#### [TASK ITEM]
From the first entry to the last, repeat them all exactly.

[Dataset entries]
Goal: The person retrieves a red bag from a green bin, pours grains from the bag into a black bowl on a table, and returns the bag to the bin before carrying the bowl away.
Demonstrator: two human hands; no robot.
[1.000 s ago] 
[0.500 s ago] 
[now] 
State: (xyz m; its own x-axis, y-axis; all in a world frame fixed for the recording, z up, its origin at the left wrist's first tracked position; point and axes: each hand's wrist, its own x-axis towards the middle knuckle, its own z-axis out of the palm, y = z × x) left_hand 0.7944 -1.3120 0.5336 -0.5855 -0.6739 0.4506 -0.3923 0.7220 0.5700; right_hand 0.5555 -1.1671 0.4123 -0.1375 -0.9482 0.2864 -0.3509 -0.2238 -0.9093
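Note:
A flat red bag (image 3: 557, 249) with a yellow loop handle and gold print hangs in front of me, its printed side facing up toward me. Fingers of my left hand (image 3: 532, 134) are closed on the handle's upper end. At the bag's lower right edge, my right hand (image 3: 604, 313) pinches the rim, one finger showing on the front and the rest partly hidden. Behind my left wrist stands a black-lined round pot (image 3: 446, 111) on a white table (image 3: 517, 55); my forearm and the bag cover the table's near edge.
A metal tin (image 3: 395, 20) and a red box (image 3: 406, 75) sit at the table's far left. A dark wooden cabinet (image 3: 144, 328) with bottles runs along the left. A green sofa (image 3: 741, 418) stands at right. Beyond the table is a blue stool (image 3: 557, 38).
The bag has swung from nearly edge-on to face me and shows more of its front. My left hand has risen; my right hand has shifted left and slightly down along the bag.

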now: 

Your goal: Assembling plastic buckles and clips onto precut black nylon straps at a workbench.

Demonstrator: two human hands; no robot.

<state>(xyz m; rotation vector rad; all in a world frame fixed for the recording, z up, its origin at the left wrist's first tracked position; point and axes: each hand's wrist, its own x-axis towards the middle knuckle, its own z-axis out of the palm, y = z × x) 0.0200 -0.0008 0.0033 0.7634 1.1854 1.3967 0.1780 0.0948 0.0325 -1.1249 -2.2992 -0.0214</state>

#### [OUTPUT OF THE TASK]
Goal: The person retrieves a red bag from a green bin, pours grains from the bag into a black bowl on a table, and returns the bag to the bin before carrying the bowl away.
Demonstrator: two human hands; no robot.
[1.000 s ago] 
[0.500 s ago] 
[now] 
State: (xyz m; its own x-axis, y-axis; all in a world frame fixed for the recording, z up, its origin at the left wrist's first tracked position; point and axes: each hand's wrist, its own x-axis towards the middle knuckle, its own z-axis out of the palm, y = z × x) left_hand 0.7944 -1.3120 0.5336 -0.5855 -0.6739 0.4506 -0.3923 0.7220 0.5700; right_hand 0.5555 -1.1671 0.4123 -0.1375 -0.9482 0.2864 -0.3509 -0.2238 -0.9093
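Note:
A flat red bag (image 3: 557, 249) with a yellow loop handle and gold print hangs in front of me, its printed side facing up toward me. Fingers of my left hand (image 3: 532, 134) are closed on the handle's upper end. At the bag's lower right edge, my right hand (image 3: 604, 313) pinches the rim, one finger showing on the front and the rest partly hidden. Behind my left wrist stands a black-lined round pot (image 3: 446, 111) on a white table (image 3: 517, 55); my forearm and the bag cover the table's near edge.
A metal tin (image 3: 395, 20) and a red box (image 3: 406, 75) sit at the table's far left. A dark wooden cabinet (image 3: 144, 328) with bottles runs along the left. A green sofa (image 3: 741, 418) stands at right. Beyond the table is a blue stool (image 3: 557, 38).
The bag has swung from nearly edge-on to face me and shows more of its front. My left hand has risen; my right hand has shifted left and slightly down along the bag.
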
now: 

Your goal: Assembling plastic buckles and clips onto precut black nylon straps at a workbench.

Demonstrator: two human hands; no robot.

<state>(xyz m; rotation vector rad; all in a world frame fixed for the recording, z up, its origin at the left wrist's first tracked position; point and axes: each hand's wrist, its own x-axis towards the middle knuckle, its own z-axis out of the palm, y = z × x) 0.0200 -0.0008 0.0033 0.7634 1.1854 1.3967 0.1780 0.0948 0.0325 -1.1249 -2.2992 -0.0214</state>

No more is needed to finish this exercise.